Veröffentlicht von leitmedium am

(Fast) jeden Montag schreibt @leitmedium seine Gedanken zur letzten Woche mit und ohne Familie.

Redewendungen

»Jetzt kau ihm doch kein Ohr ab!«, versuche ich, das Streitgespräch zu unterbrechen. Die Kinder fassen sich schockiert an die Ohren. Kurz herrscht angespannte Stille. »Nein, nein, das ist eine Redewendung! Ohren werden nicht wirklich abgekaut«, versichere ich. Erleichterung macht sich breit. Ich erinnere mich wieder daran, wie schlecht Redewendungen im Eifer des Gefechts sind. Man will etwas prägnant sagen, erweist sich selbst aber einen Bärendienst und die Kinder verstehen nur Bahnhof. Letztens erst redete ich beiläufig darüber, dass man die und die Kröte eben schlucken müsse und dann: der Blick, ey.
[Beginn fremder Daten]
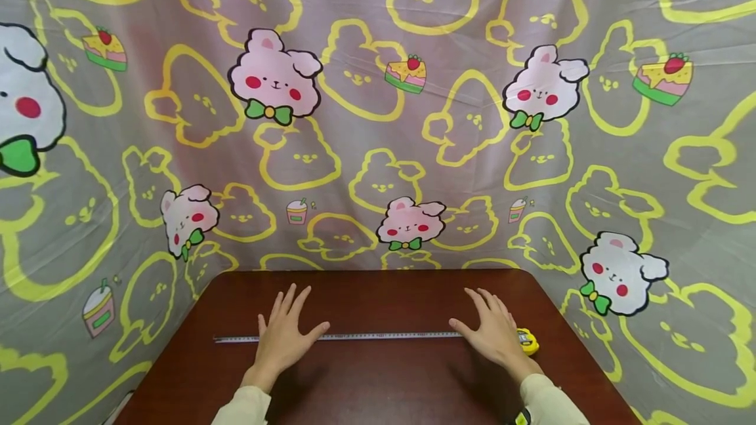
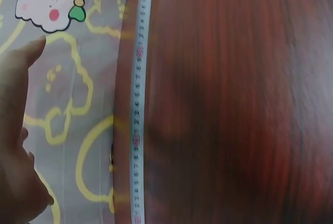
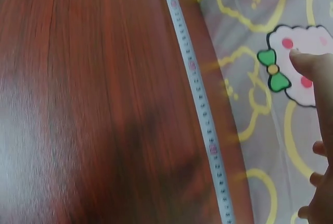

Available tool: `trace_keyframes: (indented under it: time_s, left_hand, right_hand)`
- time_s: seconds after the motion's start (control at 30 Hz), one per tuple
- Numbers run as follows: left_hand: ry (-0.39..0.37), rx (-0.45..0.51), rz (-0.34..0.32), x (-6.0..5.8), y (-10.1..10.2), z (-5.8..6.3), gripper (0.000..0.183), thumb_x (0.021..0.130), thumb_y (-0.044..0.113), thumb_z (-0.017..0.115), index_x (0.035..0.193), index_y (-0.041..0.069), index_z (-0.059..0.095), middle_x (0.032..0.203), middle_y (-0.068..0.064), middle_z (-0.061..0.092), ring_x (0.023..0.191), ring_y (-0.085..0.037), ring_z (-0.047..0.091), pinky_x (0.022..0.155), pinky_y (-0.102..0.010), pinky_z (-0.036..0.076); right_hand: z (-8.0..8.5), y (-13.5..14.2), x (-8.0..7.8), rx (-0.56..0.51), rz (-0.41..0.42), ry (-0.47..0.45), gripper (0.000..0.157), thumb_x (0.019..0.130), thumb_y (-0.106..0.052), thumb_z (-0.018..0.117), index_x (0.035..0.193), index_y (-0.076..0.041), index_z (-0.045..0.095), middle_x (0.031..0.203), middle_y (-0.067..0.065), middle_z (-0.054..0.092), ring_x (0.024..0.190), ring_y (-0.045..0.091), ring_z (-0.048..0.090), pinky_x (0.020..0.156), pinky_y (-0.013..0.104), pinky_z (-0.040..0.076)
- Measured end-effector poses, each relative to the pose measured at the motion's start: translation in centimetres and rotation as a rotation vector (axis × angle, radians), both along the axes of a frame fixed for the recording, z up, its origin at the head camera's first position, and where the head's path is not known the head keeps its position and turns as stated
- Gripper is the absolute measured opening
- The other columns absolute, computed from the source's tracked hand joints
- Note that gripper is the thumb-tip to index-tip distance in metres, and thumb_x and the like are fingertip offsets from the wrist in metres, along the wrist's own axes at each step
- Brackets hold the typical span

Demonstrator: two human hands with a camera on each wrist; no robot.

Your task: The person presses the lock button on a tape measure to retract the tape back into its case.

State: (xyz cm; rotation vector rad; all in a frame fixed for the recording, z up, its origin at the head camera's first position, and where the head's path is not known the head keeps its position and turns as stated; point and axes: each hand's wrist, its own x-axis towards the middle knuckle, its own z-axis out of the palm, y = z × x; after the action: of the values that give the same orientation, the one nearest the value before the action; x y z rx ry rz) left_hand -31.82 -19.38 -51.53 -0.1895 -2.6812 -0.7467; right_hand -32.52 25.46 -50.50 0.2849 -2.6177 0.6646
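Observation:
Across the table lies a tape measure with its metal blade (image 1: 390,335) pulled out in a straight line from left to right. Its yellow case (image 1: 527,341) sits at the right end, partly behind my right hand (image 1: 495,332). My left hand (image 1: 285,333) is over the left part of the blade, fingers spread, holding nothing. The right hand is likewise spread and empty, close beside the case. In the left wrist view the numbered blade (image 2: 138,88) runs past my thumb (image 2: 34,52); the right wrist view shows the blade (image 3: 195,78) and my right thumb (image 3: 307,62).
The dark reddish-brown wooden table (image 1: 378,379) has rounded far corners. A grey curtain (image 1: 366,136) with yellow outlines and cartoon rabbits hangs around its back and both sides. Shadows of the hands fall on the tabletop.

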Motion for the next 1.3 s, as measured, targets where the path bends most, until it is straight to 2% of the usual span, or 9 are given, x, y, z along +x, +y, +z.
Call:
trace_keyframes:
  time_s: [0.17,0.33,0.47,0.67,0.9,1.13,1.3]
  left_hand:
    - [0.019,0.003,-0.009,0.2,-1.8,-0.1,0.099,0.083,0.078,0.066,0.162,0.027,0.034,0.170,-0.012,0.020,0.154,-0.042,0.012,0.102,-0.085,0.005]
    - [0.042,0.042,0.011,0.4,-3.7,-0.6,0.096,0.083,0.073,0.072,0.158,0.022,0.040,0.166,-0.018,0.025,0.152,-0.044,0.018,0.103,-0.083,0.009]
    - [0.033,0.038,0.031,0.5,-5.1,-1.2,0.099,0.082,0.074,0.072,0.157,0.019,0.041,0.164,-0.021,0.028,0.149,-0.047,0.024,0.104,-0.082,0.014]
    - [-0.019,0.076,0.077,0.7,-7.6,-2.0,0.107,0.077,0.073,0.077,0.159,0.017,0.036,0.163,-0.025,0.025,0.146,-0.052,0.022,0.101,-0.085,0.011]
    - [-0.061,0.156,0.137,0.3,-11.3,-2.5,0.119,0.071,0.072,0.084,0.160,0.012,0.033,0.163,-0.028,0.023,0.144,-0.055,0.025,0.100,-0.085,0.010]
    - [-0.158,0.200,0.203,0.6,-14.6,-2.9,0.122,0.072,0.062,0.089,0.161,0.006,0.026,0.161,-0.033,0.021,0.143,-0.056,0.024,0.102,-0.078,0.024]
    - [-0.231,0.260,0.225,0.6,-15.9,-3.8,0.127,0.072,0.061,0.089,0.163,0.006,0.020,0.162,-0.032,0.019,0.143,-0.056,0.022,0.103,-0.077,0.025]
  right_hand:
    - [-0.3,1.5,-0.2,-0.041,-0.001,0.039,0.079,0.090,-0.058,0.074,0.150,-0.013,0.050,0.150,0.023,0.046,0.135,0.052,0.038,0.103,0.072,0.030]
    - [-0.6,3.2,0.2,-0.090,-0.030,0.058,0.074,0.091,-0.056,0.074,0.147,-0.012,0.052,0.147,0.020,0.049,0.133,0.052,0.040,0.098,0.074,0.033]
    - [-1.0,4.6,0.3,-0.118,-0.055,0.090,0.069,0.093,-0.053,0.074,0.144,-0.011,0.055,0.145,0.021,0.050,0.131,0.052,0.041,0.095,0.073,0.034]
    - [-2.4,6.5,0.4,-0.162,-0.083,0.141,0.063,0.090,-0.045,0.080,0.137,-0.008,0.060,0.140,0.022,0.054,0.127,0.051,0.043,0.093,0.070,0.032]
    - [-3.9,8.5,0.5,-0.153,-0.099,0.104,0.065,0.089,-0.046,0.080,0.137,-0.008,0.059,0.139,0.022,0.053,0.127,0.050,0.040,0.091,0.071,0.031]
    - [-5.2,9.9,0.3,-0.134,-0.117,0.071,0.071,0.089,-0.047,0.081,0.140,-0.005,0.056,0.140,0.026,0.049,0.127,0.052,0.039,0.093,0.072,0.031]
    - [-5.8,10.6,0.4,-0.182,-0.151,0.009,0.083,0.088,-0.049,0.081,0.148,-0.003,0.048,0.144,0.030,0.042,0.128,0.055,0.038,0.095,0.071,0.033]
Ich glaube, Kinder nehmen lieber drei Runden Geisterbahnfahren auf dem Rummel, als sich durch Redewendungen verunsichern zu lassen.

Wörtlich nehmen

Aber es kann natürlich auch lustig sein. Vor ein paar Monaten ging ein Video rum, wo ein Vater seinem Kind das Baseballspielen beibringen wollte und ihn mit „Keep your eyes on the ball!“ auffordert, den Ball nicht aus den Augen zu lassen, bis das Kind sein Gesicht auf den Ball legt, weil… darum wurde es eben gebeten. Herzerwärmend niedlich, aber das müsst Ihr Euch selber raussuchen, weil ich teile so witzige Kindervideos fremder Kinder nicht mehr (und würde sonst Wasser predigen und Wein trinken).

Renovieren und Pinterest

Doch kommen wir zum Ernst des Lebens: Ich sitze gerade zwischen Kartons, Bücherstapeln und irgendwelchem Zeug, das ich lieber nicht zu Tage gefördert hätte, weil wir auf die glorreiche Idee gekommen sind, nicht nur ein Haus auszubauen, sondern auch noch die Wohnung zu renovieren.  Also eigentlich lief es so, dass fraumierau meinte, das müsse jetzt sein, sofort, weil spätestens als sie letztens feststellte, dass sich eine vergessene Mülltüte im Flur an die Wand „geklebschimmelt“ hätte, sei dann auch mal das Ende der Fahnenstange erreicht. Ich glaube, hinter vorgehaltener Hand haben BesucherInnen auch schon getuschelt und es gibt eine geheime „Wir waren bei den Mieraus und kommen nie wieder“-Gruppe auf StudiVZ.

Schwerlastregal mit Büchern. Der Staub hat sich in der Luft verteilt.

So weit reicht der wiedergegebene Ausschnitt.